The data below is to be written out exactly, with no pictures.

+++ Supplied information +++

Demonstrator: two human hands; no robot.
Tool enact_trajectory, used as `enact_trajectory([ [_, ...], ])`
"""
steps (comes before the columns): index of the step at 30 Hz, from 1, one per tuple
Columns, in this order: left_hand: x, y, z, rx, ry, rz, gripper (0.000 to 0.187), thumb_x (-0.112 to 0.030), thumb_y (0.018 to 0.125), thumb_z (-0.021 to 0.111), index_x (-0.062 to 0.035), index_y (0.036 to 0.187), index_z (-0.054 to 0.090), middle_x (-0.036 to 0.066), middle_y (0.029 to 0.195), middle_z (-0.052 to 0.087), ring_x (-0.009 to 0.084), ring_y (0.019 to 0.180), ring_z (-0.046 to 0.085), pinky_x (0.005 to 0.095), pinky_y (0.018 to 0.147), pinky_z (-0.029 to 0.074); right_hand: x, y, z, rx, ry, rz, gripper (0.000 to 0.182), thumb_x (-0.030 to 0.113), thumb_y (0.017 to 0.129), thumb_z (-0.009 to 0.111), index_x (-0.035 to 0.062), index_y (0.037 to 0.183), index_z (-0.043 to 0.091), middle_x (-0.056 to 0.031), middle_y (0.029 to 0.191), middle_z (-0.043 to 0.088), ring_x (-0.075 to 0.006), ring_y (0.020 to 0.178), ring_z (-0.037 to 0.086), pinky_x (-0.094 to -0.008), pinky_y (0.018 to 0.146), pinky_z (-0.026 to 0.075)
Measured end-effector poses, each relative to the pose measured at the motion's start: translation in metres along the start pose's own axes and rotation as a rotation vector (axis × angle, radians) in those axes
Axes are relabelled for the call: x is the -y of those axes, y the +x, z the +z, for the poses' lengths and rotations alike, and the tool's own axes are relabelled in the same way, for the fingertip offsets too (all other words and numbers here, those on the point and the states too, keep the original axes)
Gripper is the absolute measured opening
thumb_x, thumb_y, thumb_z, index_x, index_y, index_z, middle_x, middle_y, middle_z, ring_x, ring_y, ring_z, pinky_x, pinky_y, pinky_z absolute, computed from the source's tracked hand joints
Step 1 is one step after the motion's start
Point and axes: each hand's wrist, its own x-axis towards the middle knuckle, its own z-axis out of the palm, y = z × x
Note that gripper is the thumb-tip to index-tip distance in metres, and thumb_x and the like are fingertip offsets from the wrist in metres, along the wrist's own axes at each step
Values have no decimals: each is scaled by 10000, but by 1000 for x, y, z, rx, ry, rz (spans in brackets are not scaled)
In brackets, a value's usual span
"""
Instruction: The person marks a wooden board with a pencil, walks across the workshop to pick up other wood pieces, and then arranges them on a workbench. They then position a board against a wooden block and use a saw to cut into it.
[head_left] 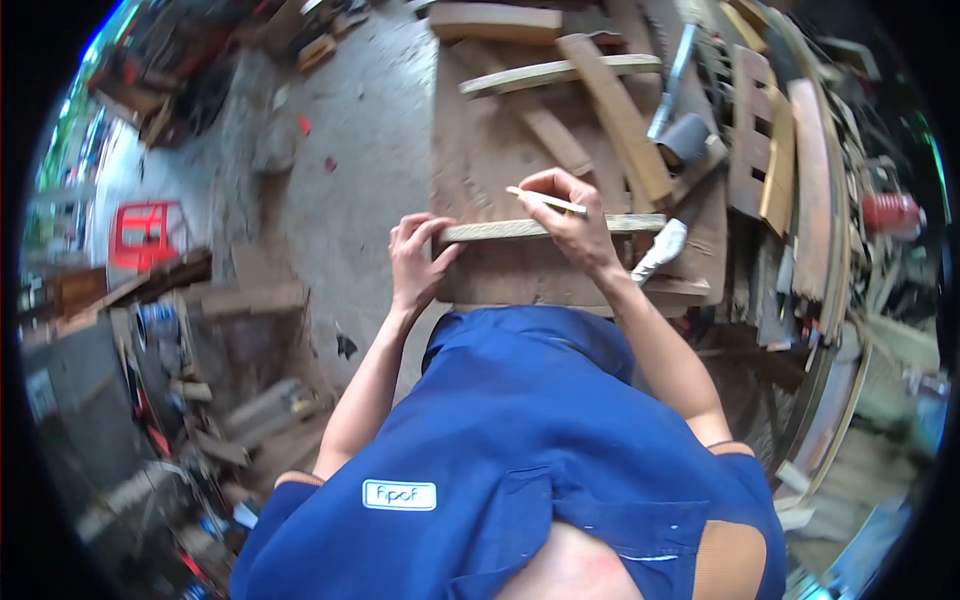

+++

> Result below
Demonstrator: two human hands; no robot.
Tool enact_trajectory, used as `enact_trajectory([ [_, ...], ])`
"""
steps (comes before the columns): index of the step at 30 Hz, from 1, one per tuple
Columns, in this order: left_hand: x, y, z, rx, ry, rz, gripper (0.000 to 0.187), thumb_x (-0.112 to 0.030), thumb_y (0.018 to 0.125), thumb_z (-0.021 to 0.111), index_x (-0.062 to 0.035), index_y (0.036 to 0.187), index_z (-0.054 to 0.090), middle_x (-0.036 to 0.066), middle_y (0.029 to 0.195), middle_z (-0.052 to 0.087), ring_x (-0.009 to 0.084), ring_y (0.019 to 0.180), ring_z (-0.046 to 0.085), pinky_x (0.005 to 0.095), pinky_y (0.018 to 0.147), pinky_z (-0.029 to 0.074); right_hand: x, y, z, rx, ry, rz, gripper (0.000 to 0.182), thumb_x (-0.030 to 0.113), thumb_y (0.017 to 0.129), thumb_z (-0.009 to 0.111), index_x (-0.035 to 0.062), index_y (0.037 to 0.183), index_z (-0.043 to 0.091), middle_x (-0.056 to 0.031), middle_y (0.029 to 0.191), middle_z (-0.043 to 0.088), ring_x (-0.075 to 0.006), ring_y (0.020 to 0.178), ring_z (-0.037 to 0.086), pinky_x (-0.094 to -0.008), pinky_y (0.018 to 0.146), pinky_z (-0.026 to 0.075)
Measured end-effector poses, each relative to the pose measured at the motion's start: translation in metres along the start pose's own axes and rotation as a rotation vector (axis × angle, radians) in those axes
Axes are relabelled for the call: x is the -y of those axes, y the +x, z the +z, for the poses' lengths and rotations alike, and the tool's own axes are relabelled in the same way, for the fingertip offsets too (all other words and numbers here, those on the point and the states too, keep the original axes)
Gripper is the absolute measured opening
thumb_x, thumb_y, thumb_z, index_x, index_y, index_z, middle_x, middle_y, middle_z, ring_x, ring_y, ring_z, pinky_x, pinky_y, pinky_z absolute, computed from the source's tracked hand joints
Step 1 is one step after the motion's start
Point and axes: each hand's wrist, its own x-axis towards the middle knuckle, its own z-axis out of the palm, y = z × x
Note that gripper is the thumb-tip to index-tip distance in metres, and thumb_x and the like are fingertip offsets from the wrist in metres, along the wrist's own axes at each step
Values have no decimals: each is scaled by 10000, but by 1000 for x, y, z, rx, ry, rz (spans in brackets are not scaled)
In brackets, a value's usual span
"""
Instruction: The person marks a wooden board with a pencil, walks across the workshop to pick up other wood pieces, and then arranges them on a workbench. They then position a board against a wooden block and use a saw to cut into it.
[head_left] 

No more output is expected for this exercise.